In environments where robots cooperate with humans, such incidents may cause malfunctions or even accidents.
Can we test our networks against such cases?
Dataset
For our experiments, we choose CLEVR a well-studied dataset on Visual Reasoning. This choice is justified for two reasons:
Despite its complex nature, today’s models achieve almost perfect performance on the surface, even surpassing humans. However, can we trust these results conducted on static datasets? What if these models are performing much worse in more realistic situations?
Its synthetic nature gives us full control of the scene generation process, providing an excellent sandbox for our experiments.
Method
From Static
In the typical (static) visual question answering format, a model is trained on image-question pairs.
Performance is measured by its accuracy on those examples
To Dynamic
In our proposed setup (dynamic), a pre-trained model (VQA Model) is given pairs produced by an Adversarial Agent. The agent manipulates the scenes to fool the VQA model, and thus, it pushes the VQA visual system and its reasoning capabilities to their limits. Owing to the dynamic setting, we can measure reasoning gaps of various models.
The Agent
Our agent, receives an image and a question, and then suggests 3D manipulations that will likely fool the VQA Model. The suggestions are validated so that they do not cause any visual ambiguities such as heavy occlusions.
The agent has limited access to the model under the test. It only communicates with the latter using questions, answers, and the scene. In particular, it has no access to the model's gradients, and not even to its visual system.
Results
Even though the VQA models can achieve almost perfect scores on the CLEVR dataset, their performance quickly degrades under our dynamic setting. The results give evidence to our hypothesis that these models still have poor reasoning capabilities.

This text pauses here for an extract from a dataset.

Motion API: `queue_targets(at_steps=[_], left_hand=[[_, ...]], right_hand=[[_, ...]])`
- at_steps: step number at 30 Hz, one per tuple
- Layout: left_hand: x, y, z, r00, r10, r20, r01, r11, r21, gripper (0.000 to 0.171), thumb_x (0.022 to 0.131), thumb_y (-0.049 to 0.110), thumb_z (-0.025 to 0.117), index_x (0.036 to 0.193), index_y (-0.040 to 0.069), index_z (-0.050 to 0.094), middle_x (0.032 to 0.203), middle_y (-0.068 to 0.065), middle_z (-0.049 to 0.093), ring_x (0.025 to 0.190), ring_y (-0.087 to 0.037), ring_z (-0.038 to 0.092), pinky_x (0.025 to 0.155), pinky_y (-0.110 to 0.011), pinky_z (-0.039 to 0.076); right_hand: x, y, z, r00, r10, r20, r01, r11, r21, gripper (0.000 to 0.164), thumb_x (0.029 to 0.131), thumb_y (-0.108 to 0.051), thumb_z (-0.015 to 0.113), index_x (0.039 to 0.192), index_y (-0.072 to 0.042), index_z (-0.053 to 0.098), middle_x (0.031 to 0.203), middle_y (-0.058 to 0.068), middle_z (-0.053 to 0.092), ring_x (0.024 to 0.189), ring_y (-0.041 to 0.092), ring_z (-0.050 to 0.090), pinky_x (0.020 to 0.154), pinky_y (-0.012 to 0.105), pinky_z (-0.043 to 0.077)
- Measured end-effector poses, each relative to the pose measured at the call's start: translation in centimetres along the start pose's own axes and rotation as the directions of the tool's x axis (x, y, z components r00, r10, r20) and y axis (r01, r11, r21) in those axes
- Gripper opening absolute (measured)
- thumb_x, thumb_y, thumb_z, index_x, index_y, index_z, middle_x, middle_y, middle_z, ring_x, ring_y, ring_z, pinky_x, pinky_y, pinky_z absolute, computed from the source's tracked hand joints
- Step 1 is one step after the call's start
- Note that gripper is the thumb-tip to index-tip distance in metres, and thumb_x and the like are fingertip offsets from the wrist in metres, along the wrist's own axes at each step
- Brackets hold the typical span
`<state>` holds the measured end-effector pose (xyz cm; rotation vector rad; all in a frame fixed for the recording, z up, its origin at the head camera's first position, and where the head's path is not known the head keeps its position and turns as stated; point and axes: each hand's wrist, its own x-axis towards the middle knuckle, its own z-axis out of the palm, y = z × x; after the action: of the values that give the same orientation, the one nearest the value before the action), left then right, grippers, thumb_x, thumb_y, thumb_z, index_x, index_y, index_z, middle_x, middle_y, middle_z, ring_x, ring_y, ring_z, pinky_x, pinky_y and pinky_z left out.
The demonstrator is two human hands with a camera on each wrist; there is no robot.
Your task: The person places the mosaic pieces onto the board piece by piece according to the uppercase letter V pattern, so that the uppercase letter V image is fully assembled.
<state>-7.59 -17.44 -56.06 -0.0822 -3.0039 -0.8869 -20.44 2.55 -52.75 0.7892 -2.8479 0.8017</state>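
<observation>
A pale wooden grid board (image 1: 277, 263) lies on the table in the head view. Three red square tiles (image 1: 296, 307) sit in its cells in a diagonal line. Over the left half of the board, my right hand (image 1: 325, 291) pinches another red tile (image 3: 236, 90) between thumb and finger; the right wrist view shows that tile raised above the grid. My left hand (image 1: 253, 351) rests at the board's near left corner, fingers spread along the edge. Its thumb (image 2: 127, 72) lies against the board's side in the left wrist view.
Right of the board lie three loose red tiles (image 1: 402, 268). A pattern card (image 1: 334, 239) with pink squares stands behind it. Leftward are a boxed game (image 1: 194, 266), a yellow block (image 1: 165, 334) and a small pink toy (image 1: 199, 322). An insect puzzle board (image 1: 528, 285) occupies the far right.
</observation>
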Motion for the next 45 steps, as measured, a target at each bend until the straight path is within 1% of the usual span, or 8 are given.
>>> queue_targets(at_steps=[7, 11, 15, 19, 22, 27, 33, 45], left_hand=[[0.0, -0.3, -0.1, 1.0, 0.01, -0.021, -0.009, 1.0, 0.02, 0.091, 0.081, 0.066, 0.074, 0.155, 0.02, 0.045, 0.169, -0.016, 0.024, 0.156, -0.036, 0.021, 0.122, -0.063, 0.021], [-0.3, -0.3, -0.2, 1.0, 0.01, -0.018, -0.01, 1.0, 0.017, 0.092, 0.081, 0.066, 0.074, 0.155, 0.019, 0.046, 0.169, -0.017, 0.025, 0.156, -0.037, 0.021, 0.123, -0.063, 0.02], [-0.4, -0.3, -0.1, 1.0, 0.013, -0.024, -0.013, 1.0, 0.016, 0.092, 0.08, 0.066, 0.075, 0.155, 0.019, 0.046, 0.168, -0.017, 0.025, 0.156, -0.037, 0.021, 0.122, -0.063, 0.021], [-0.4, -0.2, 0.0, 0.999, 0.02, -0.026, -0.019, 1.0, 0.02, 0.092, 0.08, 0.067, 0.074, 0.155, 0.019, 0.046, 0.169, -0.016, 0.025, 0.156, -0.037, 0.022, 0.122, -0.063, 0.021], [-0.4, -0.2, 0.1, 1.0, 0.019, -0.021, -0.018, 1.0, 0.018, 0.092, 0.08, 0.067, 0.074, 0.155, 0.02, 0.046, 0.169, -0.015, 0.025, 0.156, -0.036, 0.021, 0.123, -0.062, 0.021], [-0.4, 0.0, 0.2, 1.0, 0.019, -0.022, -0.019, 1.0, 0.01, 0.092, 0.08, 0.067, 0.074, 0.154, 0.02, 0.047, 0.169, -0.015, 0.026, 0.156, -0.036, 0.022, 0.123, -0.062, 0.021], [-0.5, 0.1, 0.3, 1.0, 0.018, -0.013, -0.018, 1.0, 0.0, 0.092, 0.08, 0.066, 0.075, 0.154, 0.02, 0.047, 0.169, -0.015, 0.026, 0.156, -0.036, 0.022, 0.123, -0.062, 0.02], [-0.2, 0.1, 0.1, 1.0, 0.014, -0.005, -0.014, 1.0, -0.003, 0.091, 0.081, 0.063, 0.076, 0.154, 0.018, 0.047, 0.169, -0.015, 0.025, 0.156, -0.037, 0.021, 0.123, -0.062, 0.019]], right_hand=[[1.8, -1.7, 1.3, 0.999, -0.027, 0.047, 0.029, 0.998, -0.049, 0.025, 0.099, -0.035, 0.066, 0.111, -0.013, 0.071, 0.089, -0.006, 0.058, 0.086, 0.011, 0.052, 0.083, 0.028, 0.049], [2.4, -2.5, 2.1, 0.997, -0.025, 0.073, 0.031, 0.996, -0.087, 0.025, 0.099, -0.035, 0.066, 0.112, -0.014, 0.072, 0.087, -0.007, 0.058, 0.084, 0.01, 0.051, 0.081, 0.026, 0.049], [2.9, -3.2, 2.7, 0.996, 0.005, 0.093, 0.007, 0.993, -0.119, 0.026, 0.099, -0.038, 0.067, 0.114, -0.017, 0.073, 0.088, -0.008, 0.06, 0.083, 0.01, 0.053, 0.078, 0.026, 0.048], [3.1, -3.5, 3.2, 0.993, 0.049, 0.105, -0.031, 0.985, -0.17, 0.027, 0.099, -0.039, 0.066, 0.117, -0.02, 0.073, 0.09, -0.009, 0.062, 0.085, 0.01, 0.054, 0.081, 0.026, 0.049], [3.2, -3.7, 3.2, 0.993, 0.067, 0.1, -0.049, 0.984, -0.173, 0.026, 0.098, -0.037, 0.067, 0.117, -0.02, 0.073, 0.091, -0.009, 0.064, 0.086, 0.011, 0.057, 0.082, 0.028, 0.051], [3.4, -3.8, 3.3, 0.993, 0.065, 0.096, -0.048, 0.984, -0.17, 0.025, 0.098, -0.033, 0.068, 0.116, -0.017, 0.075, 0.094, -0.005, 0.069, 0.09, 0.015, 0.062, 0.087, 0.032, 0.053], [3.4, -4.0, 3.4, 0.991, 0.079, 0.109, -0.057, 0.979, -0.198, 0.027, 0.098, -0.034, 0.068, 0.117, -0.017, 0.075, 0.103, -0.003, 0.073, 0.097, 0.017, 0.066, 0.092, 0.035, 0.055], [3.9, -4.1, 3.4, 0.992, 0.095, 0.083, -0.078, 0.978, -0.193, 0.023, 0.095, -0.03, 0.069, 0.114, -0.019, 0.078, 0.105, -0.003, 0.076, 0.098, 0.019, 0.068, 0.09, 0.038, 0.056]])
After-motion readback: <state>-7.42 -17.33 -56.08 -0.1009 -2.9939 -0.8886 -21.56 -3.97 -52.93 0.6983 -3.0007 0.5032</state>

The plot on the left shows the performance degradation of various state-of-the-art CLEVR models under our dynamic setting.The performance drop is significant, and ranges between 5-15% on average.
Examples
Q: What number of cubes are both behind the purple rubber sphere and to the right of the gray cylinder?
Model: 0✔️
Q: What number of cubes are both behind the purple rubber sphere and to the right of the gray cylinder?
Model: 1❌
Q: Are there any other things the same size as the ball?
Model: No ✔️
Q: Are there any other things the same size as the ball?
Model: Yes ❌